■ **Your goal**
Every line from the one containing "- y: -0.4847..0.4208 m" to the one containing "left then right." in the records below, both included, must be set down exactly, and no other line.
** Opening Available records block **
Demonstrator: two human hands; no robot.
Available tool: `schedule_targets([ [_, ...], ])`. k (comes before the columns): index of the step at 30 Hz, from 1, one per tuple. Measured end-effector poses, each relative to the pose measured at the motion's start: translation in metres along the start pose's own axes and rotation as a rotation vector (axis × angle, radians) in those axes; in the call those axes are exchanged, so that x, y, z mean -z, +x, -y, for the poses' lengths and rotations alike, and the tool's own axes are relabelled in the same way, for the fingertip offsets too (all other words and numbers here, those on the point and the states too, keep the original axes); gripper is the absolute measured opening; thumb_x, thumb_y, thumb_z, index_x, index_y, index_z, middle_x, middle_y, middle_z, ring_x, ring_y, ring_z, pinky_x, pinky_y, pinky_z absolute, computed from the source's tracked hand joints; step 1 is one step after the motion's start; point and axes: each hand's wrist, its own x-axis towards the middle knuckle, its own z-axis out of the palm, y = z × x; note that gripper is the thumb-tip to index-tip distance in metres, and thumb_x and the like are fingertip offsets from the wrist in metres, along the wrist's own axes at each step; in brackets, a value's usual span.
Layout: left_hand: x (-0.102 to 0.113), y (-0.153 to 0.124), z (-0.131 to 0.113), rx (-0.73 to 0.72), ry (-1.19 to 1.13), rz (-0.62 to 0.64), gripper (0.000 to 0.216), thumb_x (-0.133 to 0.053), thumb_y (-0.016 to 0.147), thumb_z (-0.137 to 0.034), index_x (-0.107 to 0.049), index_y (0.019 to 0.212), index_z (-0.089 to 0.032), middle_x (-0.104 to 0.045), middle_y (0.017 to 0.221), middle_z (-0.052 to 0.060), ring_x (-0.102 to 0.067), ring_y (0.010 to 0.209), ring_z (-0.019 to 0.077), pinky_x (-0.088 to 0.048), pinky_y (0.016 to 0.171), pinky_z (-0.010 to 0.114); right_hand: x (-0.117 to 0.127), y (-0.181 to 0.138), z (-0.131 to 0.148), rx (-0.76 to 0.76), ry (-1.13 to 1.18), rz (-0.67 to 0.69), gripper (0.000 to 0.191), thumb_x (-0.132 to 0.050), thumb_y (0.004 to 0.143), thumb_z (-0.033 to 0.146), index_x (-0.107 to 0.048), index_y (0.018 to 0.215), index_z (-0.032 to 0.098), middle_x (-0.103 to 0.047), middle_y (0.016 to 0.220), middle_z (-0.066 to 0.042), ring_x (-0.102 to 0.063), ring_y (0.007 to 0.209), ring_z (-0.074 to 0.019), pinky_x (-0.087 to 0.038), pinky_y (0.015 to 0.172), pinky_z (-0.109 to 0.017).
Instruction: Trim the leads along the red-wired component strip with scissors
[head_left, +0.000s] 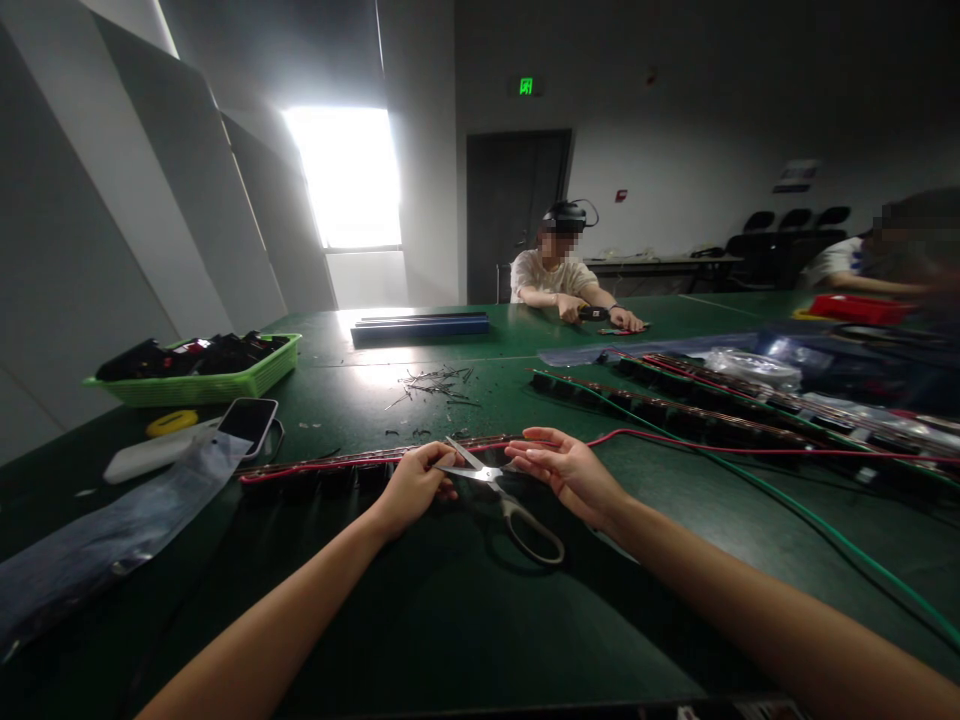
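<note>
Open-bladed scissors [488,476] are between my two hands, one grey handle loop [534,536] angled towards me. My left hand [414,488] is closed at the blade tips, over a long black strip with red wire [322,466]. What its fingers pinch is hidden. My right hand [571,472] has its fingers stretched out, close beside the scissors' pivot. No finger shows in the visible loop. The other handle cannot be made out. Behind my right hand, a red wire [675,447] runs off to the right.
Black cut pieces [435,384] lie on the green table [450,640]. To the left are a green basket [247,380], a phone [250,425] and a plastic bag [142,530]. More wired strips [675,415] and a green wire [817,535] lie right. A co-worker [555,270] sits opposite.
</note>
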Motion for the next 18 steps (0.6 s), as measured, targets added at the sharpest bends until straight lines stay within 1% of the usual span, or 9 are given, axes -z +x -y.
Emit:
schedule_targets([
  [3, -0.0001, -0.0001, -0.0005, -0.006, -0.008, 0.005, 0.027, -0.055, 0.085, -0.041, -0.062, 0.089, -0.015, -0.061, 0.071, 0.0, -0.059, 0.055, 0.0098, -0.047, 0.053, 0.021, 0.0014, 0.0001, 0.0005, -0.022, 0.003, -0.002, 0.032, -0.069, 0.071, 0.002, -0.057, 0.096, 0.018, -0.071, 0.097, -0.009, -0.069, 0.097, -0.0221, -0.06, 0.082, -0.03],
  [7, -0.0007, -0.0001, -0.0014, 0.0, -0.009, 0.003, 0.028, -0.054, 0.085, -0.041, -0.062, 0.088, -0.014, -0.059, 0.066, -0.001, -0.058, 0.054, 0.0098, -0.047, 0.053, 0.021, 0.0036, 0.0006, 0.0006, -0.028, 0.023, 0.053, 0.032, -0.069, 0.07, 0.001, -0.058, 0.096, 0.017, -0.071, 0.1, -0.011, -0.069, 0.095, -0.0227, -0.062, 0.075, -0.028],
  [9, -0.0009, -0.0001, -0.0014, -0.001, -0.007, 0.002, 0.028, -0.055, 0.085, -0.041, -0.062, 0.088, -0.014, -0.06, 0.068, -0.001, -0.059, 0.054, 0.0098, -0.047, 0.052, 0.021, 0.0041, 0.0012, -0.0003, -0.026, 0.036, 0.054, 0.033, -0.069, 0.069, 0.0, -0.058, 0.096, 0.016, -0.071, 0.099, -0.011, -0.07, 0.093, -0.022, -0.061, 0.074, -0.026],
  [12, -0.001, -0.0002, -0.0011, -0.001, -0.006, 0.001, 0.028, -0.055, 0.084, -0.042, -0.062, 0.089, -0.014, -0.061, 0.069, -0.001, -0.059, 0.055, 0.01, -0.047, 0.052, 0.021, 0.0043, 0.0023, -0.0025, -0.026, 0.043, 0.016, 0.035, -0.068, 0.066, -0.003, -0.058, 0.094, 0.015, -0.071, 0.095, -0.01, -0.071, 0.089, -0.0201, -0.06, 0.075, -0.024],
  [18, 0.0, 0.0, -0.0007, -0.01, 0.018, -0.006, 0.029, -0.054, 0.085, -0.042, -0.062, 0.088, -0.014, -0.06, 0.065, -0.001, -0.059, 0.054, 0.0103, -0.046, 0.051, 0.021, 0.0048, 0.0036, -0.0054, 0.0, 0.045, -0.011, 0.03, -0.066, 0.067, -0.002, -0.061, 0.091, 0.015, -0.067, 0.078, -0.003, -0.071, 0.084, -0.0189, -0.058, 0.084, -0.028],
])
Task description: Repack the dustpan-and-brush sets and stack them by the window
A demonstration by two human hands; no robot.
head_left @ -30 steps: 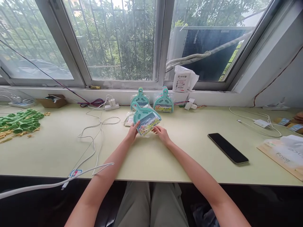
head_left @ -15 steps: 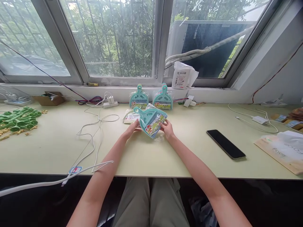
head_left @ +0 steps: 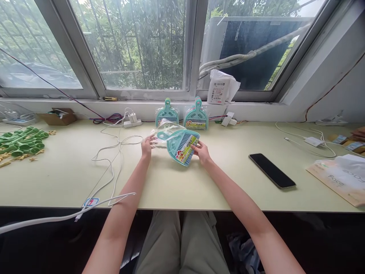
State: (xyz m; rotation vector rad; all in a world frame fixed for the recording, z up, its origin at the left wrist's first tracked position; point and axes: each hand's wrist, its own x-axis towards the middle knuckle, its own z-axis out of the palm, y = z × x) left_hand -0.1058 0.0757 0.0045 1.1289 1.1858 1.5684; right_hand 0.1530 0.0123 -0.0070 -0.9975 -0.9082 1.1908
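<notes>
A teal toy-sized dustpan (head_left: 177, 144) with a blue-bristled brush and a colourful label is tilted above the table, its handle toward the left. My right hand (head_left: 202, 152) grips its right edge, thumb over the label side. Clear plastic wrap (head_left: 165, 129) spreads around the handle. My left hand (head_left: 146, 146) is closed at the wrap's left end, fingertips partly hidden. Two upright stacks of similar wrapped dustpans, a left stack (head_left: 167, 114) and a right stack (head_left: 196, 116), stand behind, against the window wall.
Green plastic parts (head_left: 24, 140) lie at the far left. White cables (head_left: 114, 146) loop left of my hands, near a power adapter (head_left: 132, 121). A black phone (head_left: 272, 171) and a tissue pack (head_left: 336, 179) are on the right. A white package (head_left: 221, 89) sits on the sill.
My left hand has moved left, off the dustpan's edge to the wrap beyond its handle. The wrap now stretches across the handle. My right hand keeps its grip, and the view has shifted slightly.
</notes>
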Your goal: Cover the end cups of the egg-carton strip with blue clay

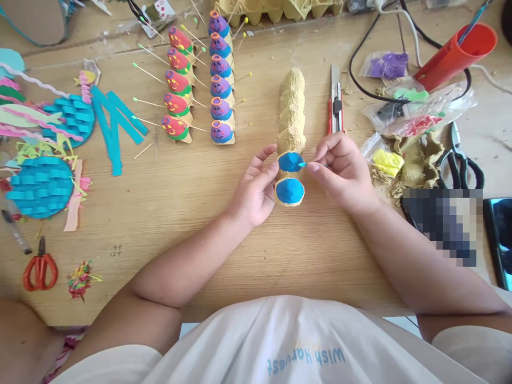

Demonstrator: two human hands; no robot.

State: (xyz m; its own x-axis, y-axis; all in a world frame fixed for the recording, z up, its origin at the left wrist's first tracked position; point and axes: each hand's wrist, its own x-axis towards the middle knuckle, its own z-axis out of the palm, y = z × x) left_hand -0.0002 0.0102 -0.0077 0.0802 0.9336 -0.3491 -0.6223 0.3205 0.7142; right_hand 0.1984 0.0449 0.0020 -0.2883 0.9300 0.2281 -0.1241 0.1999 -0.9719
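Observation:
A strip of egg carton lies lengthwise in front of me. Its two nearest cups carry smooth blue coverings that look like clay; the farther cups are bare tan. My left hand grips the strip's left side, thumb beside the second blue cup. In my right hand, thumb and forefinger pinch a small light-blue pointed tool. Its tip is at the right edge of that second blue covering, and the rest is hidden by my fingers.
Painted carton rows, one red-green and one purple-blue, stand behind left, with thin sticks jutting out. A red-handled cutter, yellow clay, black scissors and a red cup lie right. Orange scissors and woven blue discs lie left.

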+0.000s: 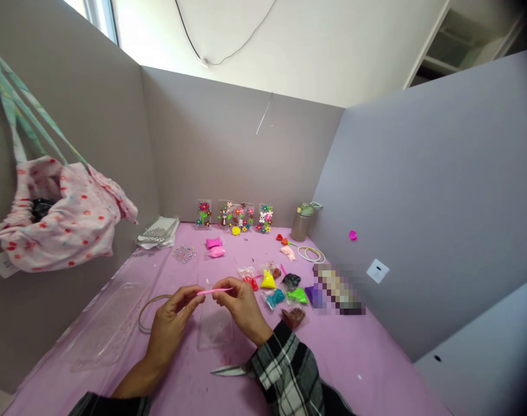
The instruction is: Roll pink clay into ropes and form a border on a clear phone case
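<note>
Between both hands, above the middle of the table, is a thin pink stick (208,292) that looks like a plastic clay-modelling tool. My left hand (171,319) pinches one end between thumb and fingers. The other end sits in the fingertips of my right hand (242,307). Below them lies a small clear plastic sheet (215,332). Scissors (229,371) rest on the table, partly hidden under my right sleeve. Just right of my hands are bags of soft clay, among them yellow (268,279), teal (274,298), green (297,296) and brown (293,317).
A clear plastic tray (110,323) and a hoop (143,315) lie at the left. Pink clay packets (214,248) sit farther back. Several decorated flower cards (204,214) lean on the back partition. A bottle (302,222) stands at the back right, near white rings (311,255).
</note>
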`<state>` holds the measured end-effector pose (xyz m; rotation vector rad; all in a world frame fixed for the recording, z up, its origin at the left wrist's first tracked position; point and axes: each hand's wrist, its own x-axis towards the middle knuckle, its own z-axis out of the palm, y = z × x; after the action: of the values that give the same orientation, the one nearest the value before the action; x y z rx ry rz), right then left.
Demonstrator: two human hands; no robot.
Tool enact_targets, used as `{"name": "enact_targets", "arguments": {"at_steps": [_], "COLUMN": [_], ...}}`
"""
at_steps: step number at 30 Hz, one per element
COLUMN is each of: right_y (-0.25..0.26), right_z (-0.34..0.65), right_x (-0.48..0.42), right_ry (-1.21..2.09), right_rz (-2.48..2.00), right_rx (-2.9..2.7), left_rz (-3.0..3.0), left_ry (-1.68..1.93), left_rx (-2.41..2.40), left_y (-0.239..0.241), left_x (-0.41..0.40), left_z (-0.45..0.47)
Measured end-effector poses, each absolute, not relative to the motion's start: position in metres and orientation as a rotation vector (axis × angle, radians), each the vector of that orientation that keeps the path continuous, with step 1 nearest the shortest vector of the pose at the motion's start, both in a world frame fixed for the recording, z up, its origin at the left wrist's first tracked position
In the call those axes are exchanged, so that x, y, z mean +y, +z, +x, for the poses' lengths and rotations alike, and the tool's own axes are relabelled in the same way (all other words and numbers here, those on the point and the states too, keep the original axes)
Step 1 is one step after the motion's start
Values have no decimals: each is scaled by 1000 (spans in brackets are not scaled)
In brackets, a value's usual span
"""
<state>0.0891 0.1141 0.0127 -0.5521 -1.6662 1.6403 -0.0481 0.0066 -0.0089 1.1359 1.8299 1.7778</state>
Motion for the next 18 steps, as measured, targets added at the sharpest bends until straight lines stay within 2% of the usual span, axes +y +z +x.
{"name": "enact_targets", "arguments": {"at_steps": [18], "right_y": [8], "right_z": [89], "right_x": [120], "right_ry": [1559], "right_rz": [-576], "right_rx": [-1663], "left_rz": [1107], "left_ry": [1825], "left_rx": [1872], "left_y": [-8], "left_x": [8], "left_z": [-51]}}
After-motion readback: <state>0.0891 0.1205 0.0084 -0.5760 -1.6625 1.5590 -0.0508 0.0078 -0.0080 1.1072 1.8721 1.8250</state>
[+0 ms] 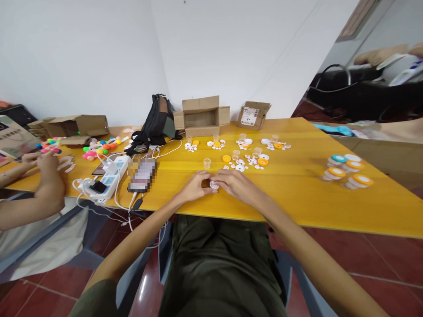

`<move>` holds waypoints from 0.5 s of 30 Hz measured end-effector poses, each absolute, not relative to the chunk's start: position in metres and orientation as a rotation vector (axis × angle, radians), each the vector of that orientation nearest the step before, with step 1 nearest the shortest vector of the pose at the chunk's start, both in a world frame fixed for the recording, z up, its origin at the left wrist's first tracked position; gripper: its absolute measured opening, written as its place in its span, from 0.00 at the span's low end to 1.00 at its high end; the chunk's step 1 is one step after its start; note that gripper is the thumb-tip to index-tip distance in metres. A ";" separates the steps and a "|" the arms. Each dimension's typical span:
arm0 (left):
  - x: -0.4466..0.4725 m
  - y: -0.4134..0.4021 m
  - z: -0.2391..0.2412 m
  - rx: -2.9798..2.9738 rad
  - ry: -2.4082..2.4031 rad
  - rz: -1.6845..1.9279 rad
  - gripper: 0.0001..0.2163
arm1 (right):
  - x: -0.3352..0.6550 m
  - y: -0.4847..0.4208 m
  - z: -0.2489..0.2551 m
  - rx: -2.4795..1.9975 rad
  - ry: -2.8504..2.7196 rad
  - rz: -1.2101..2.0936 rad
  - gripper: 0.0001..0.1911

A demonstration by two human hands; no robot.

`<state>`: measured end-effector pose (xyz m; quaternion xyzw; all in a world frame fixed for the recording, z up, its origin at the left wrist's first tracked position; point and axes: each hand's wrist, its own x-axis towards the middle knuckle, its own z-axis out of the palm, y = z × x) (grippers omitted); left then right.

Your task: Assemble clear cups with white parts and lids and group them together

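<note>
My left hand (194, 186) and my right hand (235, 183) meet at the near edge of the yellow table (297, 193). Both pinch a small white round plastic part (214, 184) between their fingertips. Just beyond them stands a small clear cup (207, 164). Further back lie scattered white discs, orange rings and several clear cups (246, 159). A stack of finished round pieces with orange and teal tops (346, 169) sits to the right.
At the left, another person's hands (46, 176) work beside colourful toy pieces (99, 147). A white power strip (110, 178), a phone (142, 175), a black backpack (155, 123) and open cardboard boxes (201, 115) stand on the table.
</note>
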<state>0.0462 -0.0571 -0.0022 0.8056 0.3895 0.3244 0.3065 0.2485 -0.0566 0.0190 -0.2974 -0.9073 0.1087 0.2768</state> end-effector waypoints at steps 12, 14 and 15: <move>0.047 -0.055 -0.003 2.122 1.003 0.865 0.06 | 0.247 -0.060 0.029 -0.919 -2.554 0.134 0.11; 0.047 -0.056 -0.002 2.120 1.007 0.863 0.06 | 0.246 -0.060 0.030 -0.938 -2.567 0.114 0.10; 0.047 -0.056 -0.001 2.120 1.010 0.862 0.06 | 0.246 -0.060 0.030 -0.947 -2.573 0.107 0.10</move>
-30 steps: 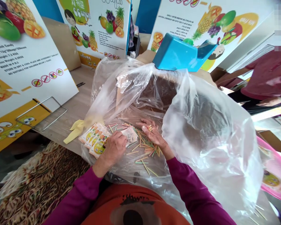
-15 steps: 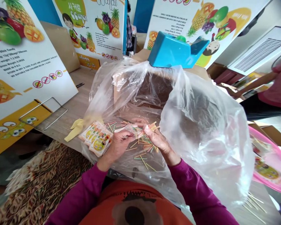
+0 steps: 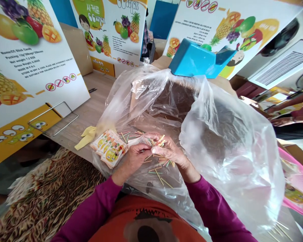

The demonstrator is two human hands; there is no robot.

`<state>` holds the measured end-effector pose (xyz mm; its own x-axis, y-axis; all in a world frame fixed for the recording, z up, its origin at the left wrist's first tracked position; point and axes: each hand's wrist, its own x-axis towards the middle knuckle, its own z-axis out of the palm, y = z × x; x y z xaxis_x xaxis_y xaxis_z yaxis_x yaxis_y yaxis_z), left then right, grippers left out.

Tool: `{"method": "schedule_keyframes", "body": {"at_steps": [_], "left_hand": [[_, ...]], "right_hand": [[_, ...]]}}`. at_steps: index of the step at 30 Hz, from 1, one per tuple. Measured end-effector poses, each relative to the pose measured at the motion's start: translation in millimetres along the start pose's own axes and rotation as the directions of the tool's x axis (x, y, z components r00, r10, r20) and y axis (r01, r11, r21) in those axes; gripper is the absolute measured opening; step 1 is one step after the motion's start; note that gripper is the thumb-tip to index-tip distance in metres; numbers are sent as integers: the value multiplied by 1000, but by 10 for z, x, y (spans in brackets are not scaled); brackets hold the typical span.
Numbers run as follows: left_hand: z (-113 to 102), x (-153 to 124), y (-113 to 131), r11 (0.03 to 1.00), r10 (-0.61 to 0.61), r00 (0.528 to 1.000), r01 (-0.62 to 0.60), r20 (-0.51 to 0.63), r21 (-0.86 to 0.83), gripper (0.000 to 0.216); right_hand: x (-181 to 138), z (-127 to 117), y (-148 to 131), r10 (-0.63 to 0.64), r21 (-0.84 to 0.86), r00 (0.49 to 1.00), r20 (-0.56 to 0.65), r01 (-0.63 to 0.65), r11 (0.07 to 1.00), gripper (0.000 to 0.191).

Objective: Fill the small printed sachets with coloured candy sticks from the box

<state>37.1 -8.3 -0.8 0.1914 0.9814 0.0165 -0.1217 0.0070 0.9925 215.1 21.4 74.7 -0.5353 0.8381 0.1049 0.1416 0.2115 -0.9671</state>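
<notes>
My left hand [image 3: 133, 159] is closed in a pinch at a small candy packet, mostly hidden behind the fingers. Against its fingertips, my right hand [image 3: 172, 152] is curled around a few thin candy sticks [image 3: 162, 139], whose pale ends poke up between thumb and fingers. Loose candy sticks [image 3: 158, 173] in pink, green and yellow lie on the clear plastic under and around both hands. Left of my left hand, a fanned stack of printed candy packets [image 3: 110, 148] rests on the plastic.
A clear plastic bag [image 3: 224, 144] lines an open carton before me, with a blue tape dispenser [image 3: 192, 58] on top. Printed cartons [image 3: 37, 67] stand around. A yellow glove-like piece [image 3: 85, 137] lies left, a pink basket [image 3: 299, 178] right. Another person's hand [image 3: 282, 121] shows at right.
My hands have come closer together, fingertips now meeting. The right hand has curled further around the sticks, and the packet between the hands is now mostly hidden. The whole view has shifted slightly.
</notes>
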Motion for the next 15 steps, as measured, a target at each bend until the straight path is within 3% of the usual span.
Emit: {"method": "schedule_keyframes", "body": {"at_steps": [4,7,11,15], "left_hand": [[0,-5,23,987,-95,995,93,-15,-131,34],[-13,-17,37,986,-92,996,89,-13,-140,30],[69,-63,50,995,-48,999,47,-10,-84,22],[155,-155,41,998,19,1000,-20,20,55,21]], "right_hand": [[-179,-85,16,14,90,991,-133,-2,996,73],[-323,-155,34,-11,-77,986,-168,-2,997,64],[-417,-102,121,-124,-354,992,-37,103,930,51],[-398,71,266,-155,-454,988,16,145,879,44]]}}
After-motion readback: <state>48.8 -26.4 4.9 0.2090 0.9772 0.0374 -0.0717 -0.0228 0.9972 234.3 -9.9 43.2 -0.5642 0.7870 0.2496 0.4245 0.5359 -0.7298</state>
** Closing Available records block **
■ **Task solution**
  - y: -0.4847..0.4208 m
  - z: -0.2489..0.2551 m
  - rx: -2.4795..1.9975 rad
  - ry: -2.8504..2.7196 rad
  - rz: -1.2101..2.0936 rad
  - gripper: 0.0001..0.1911

A demonstration by two human hands; no robot.

`<state>`: measured end-effector pose (xyz m; quaternion xyzw; all in a world frame fixed for the recording, z up, its origin at the left wrist's first tracked position; point and axes: each hand's wrist, its own x-axis towards the middle knuckle, its own z-axis out of the palm, y = z × x) (grippers omitted); left then right.

Nothing remains to be done for this exercise.